LANSING, Ill. (July 15, 2017) – When Ross Leck and Barb Vlietstra try to figure out how long Lansing has been doing Cruise Nights, they refer to other Lansing milestones to orient their memories. The Clock Tower, the Park Foundation, Denny Flanagin, L.A.C.E., Thunder Road—all are part of Cruise Night history. The details are recorded somewhere, but they didn’t surface in time for this article.
What does become apparent—even to people who know nothing about engines, paint, or chrome—is that Cruise Night is a celebration of community. First-timers get advice and encouragement. Long-timers get respect. Amid the laughter and questions and pizza and neon, old friends reunite, and newcomers are welcomed into the family.
Scenes from Cruise Night
Barb Vlietstra of Thunder Road Productions believes the sense of community is what makes Lansing Cruise Nights so special.
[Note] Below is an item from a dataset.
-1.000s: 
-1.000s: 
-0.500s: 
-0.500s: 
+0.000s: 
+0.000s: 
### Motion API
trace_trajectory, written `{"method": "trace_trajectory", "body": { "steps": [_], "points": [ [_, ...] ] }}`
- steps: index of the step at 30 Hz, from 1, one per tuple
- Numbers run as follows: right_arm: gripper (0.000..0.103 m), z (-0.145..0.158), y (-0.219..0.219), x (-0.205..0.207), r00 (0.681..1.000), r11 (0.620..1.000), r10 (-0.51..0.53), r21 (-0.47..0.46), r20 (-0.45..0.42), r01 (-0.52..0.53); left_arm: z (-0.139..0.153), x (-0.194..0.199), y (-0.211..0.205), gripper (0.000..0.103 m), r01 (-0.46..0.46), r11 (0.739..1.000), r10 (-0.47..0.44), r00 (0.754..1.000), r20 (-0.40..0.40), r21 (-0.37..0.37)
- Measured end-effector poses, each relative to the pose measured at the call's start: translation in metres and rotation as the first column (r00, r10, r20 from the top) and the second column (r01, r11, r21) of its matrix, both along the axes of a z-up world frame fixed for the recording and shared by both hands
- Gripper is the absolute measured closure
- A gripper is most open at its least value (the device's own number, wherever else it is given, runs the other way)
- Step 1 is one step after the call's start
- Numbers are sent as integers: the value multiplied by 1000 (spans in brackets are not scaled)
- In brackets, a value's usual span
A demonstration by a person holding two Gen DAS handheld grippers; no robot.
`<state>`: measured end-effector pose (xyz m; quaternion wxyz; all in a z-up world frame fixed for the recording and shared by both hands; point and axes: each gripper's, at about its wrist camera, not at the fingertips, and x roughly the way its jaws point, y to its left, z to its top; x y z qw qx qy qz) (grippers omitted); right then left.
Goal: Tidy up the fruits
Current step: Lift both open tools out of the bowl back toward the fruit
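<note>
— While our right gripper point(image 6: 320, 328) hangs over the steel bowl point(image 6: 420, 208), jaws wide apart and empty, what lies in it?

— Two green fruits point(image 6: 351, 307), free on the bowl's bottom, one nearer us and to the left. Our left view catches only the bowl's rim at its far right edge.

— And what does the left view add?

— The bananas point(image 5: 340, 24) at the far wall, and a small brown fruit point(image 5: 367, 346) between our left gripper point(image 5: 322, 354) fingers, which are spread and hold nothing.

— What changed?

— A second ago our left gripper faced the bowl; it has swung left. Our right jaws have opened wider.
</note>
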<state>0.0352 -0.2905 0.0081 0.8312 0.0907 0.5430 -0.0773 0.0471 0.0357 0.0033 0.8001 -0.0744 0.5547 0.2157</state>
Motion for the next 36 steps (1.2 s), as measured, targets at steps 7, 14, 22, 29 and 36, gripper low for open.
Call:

In this video she explains (1) what judges at a typical car show look for, (2) how a Cruise Night is different from a car show, and (3) how Lansing’s Cruise Night is unique in the area:
Tony Rone welcomed me into the car community by giving me the keys to his Buick Skylark. I didn’t understand most of what he told me about it, but he had clearly put a lot of work into the engine and the interior. In fact, he had won an award at another car show earlier in the day.